Astrid Cabral
Poesia, necessidade vital
Poeta de raro fôlego, Reynaldo
Valinho Álvarez, após consolidar sua obra poética em 1999, sob o
título de A faca pelo fio, reaparece-nos em 2004 com
Lavradio, poema tripartite, seguido de outro em 6
cantos, O desembarque.
Lavradio é vocábulo que remete
imediatamente a dois campos semânticos, o do nome comum e o do nome
próprio, também este comum ao leitor com vivência carioca. À leitura
do livro, o termo lavradio, não dissocia as duas acepções. O
autor vale-se magistralmente dessa polissemia aprofundando-lhe os
campos significativos.
Como nome
comum, seja substantivo ou adjetivo, o referencial aponta para o
trabalho da terra, a exploração de jazidas, isto é, a lavra, aqui
tomada metaforicamente para o cultivo da linguagem poética. Quem
conhece a obra de RVA sabe que poucos autores elaboram com tamanha
eficiência o território poético da língua portuguesa, poucos são tão
senhores de recursos capazes de fazer desabrochar e frutificar a
beleza verbal.
Já o nome
próprio nos situa naquela tradicional rua do Rio de Janeiro,
perpendicular à moderníssima Av. República do Chile, mas que, para
gáudio de muitos, ainda preserva os traços arquitetônicos do passado
e abriga antiquários, para o prazer dos nostálgicos, oferecendo um
salutar contraste à moderna paisagem urbana. Essa rua, além de
integrar a memória de uma coletividade, está presente nas
reminiscências da infância de RVA, e sobre elas é que o poeta
desenvolve a parte inaugural de seu longo poema. É fato consabido o
papel preponderante dos primeiros anos de nossas vidas, poço ou
manancial onde todos nos dessedentamos. O poeta vai simultaneamente
revelando a realidade social das décadas de 30 e 40, os costumes da
época, a sombra da guerra e da ditadura, além de recriar um tempo
pessoalíssimo ao se debruçar sobre cenas e eventos de sua vivência.
Dessa lavra
pelos campos da memória, vão sendo ressuscitados seres, como o avô,
o pai e o tio, os anônimos maltrapilhos de becos e calçadas; locais
e coisas antigas como a escola e o bonde noturno; episódios como o
nascimento da irmã; objetos como o ovo no prato ao meio-dia, o mapa
onde “há uma guerra / sem fumaça / qual um brinquedo / que se brinca
/ e passa”, e os jornais em que “a guerra estava à escolha / em cada
folha / encharcada do sangue / das manchetes”; palavras saudosas dos
familiares imigrantes, “ah tudo era tão bom num tempo de antes”;
paisagens como a dos Arcos, o convento dos frades barbonos, a rua
Evaristo da Veiga. Imbricadas com as lembranças também afloram as
emoções próprias da idade, sonhos, sustos, medos, choros e
descobertas. Afinal, “as portas nunca estavam entreabertas / tinhas
de abri-las entre calafrios”. O sentimento de inadequação aparece
expresso nos versos: “tu te sentes pequeno e limitado / diante do
mundo adulto e insuspeitado”.
Com muita propriedade, RVA optou por
exprimir-se em versos curtos nessa retomada da infância,
estabelecendo uma consanguinidade maior com o pensamento infantil,
feito sobretudo de essencial simplicidade e de finas intuições, mais
que de elaborados raciocínios a requererem frases longas e
complexas. Outra sabedoria está no uso do verbo em segunda pessoa,
criando um constante diálogo do poeta atual com o menino antigo. A
primeira pessoa acarretaria uma unidade entre dois momentos tão
distintos, fundindo e apagando o menino de ontem no adulto de hoje.

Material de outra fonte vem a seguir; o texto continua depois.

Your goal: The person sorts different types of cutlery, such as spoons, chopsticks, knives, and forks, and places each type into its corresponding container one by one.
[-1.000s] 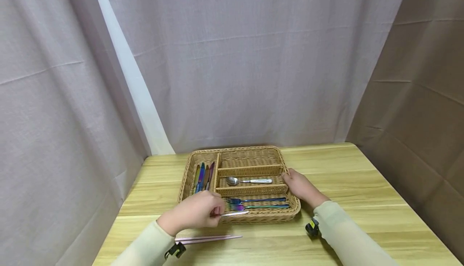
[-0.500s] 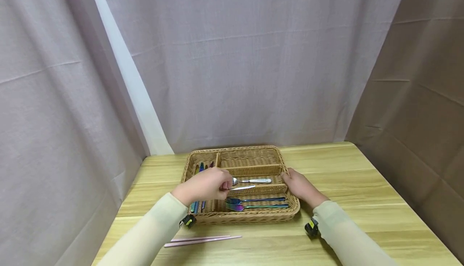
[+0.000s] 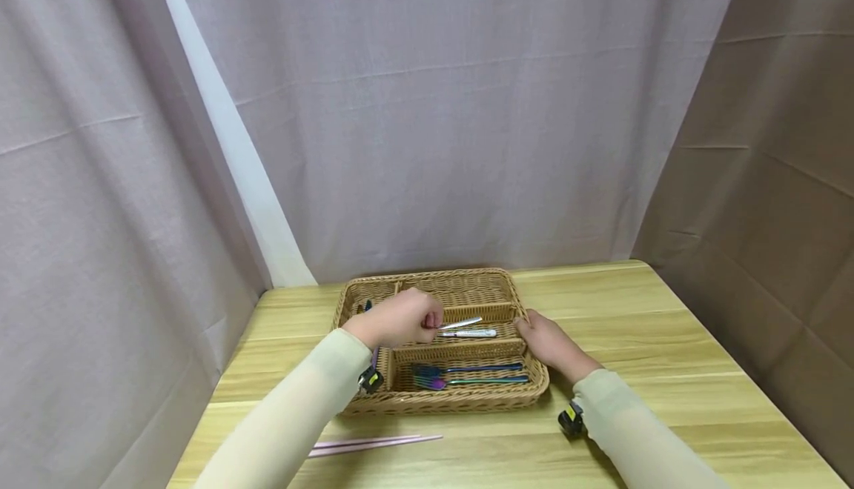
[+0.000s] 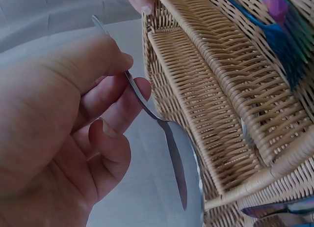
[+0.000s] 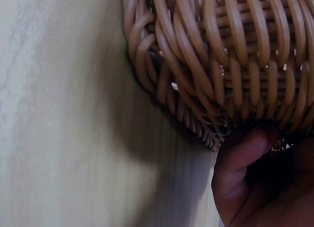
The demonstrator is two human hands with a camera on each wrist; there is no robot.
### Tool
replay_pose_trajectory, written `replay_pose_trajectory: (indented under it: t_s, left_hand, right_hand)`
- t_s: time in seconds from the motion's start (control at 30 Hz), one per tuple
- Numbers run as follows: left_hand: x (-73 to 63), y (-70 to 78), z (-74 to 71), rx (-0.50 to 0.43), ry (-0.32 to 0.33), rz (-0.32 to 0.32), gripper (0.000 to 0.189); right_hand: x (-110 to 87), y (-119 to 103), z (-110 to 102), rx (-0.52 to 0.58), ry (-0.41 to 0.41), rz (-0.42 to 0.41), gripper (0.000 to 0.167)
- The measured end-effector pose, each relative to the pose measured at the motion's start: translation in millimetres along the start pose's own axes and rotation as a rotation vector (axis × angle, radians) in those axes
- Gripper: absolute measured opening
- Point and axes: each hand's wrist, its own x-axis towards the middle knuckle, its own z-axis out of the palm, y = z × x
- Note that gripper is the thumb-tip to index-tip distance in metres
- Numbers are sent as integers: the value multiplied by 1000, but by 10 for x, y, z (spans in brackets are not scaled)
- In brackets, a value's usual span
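Observation:
My left hand (image 3: 403, 318) pinches a metal spoon (image 4: 182, 158) by its handle, thumb against curled fingers. It is above the wicker cutlery basket (image 3: 460, 401), over the middle compartment. In that compartment lies another spoon with a patterned white handle (image 3: 475, 333); its bowl is hidden by the hand in the head view. My right hand (image 3: 552, 342) grips the basket's right rim, with the thumb over the edge. A blue fork (image 3: 483, 367) and a purple-green fork (image 3: 487, 381) lie in the front compartment. Colored knives (image 4: 274, 209) in the left compartment are mostly behind my left arm.
A pair of pink chopsticks (image 3: 380, 443) lies on the wooden table (image 3: 500, 452) in front of the basket. Grey curtains (image 3: 427, 141) hang behind and at the left, and a brown cloth (image 3: 780, 200) hangs at the right.
My left hand has carried the spoon away from the basket's front edge, back and to the right over the middle compartment. My right hand keeps its hold on the rim.

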Motion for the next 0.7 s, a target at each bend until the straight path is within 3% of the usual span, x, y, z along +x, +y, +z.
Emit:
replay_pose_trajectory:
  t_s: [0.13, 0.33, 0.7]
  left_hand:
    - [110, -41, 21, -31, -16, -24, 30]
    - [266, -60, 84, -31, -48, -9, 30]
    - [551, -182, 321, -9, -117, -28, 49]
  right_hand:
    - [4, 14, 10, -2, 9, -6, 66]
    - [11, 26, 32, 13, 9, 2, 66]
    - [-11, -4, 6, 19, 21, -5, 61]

Artísticas artimanhas, pois, de um criador de alta consciência
estética. O fato é que temos, como resultado de tais escolhas uma
perspectiva genuína, ou seja, uma visão de mundo compatível com a
situação em foco.
A parte seguinte de Lavradio,
intitula-se Noite sobre dia e difere da anterior em
muitos aspectos introduzindo outro clima, outra coerência interna.
Constitui-se em longo poema de 65 fragmentos de cunho mais abstrato
e, por conseqüência, mais impalpável. RVA concentra-se no
mundo interior, numa entrega total ao território da imaginação e da
reflexão.
A própria
menção à noite, que desaba sobre o dia, já sugere e prepara o
embotamento dos detalhes visuais evidentes na primeira parte, onde
predomina a atmosfera solar. Agora, os elementos que evocam
concretudes vão desempenhar função metafórica. Cada fragmento
apresenta um estado de espírito, um dinamismo interior. O poeta
prossegue o diálogo consigo mesmo, mas o uso da segunda pessoa
parece refletir a busca de objetividade, afastamento necessário para
compensar o excesso de subjetivismo e promover maior transparência e
comunicabilidade.
Noite sobre dia é a
longa vigília do poeta dialogando com a própria alma, analisando sua
condição humana, especificamente marcada pelo destino de poeta.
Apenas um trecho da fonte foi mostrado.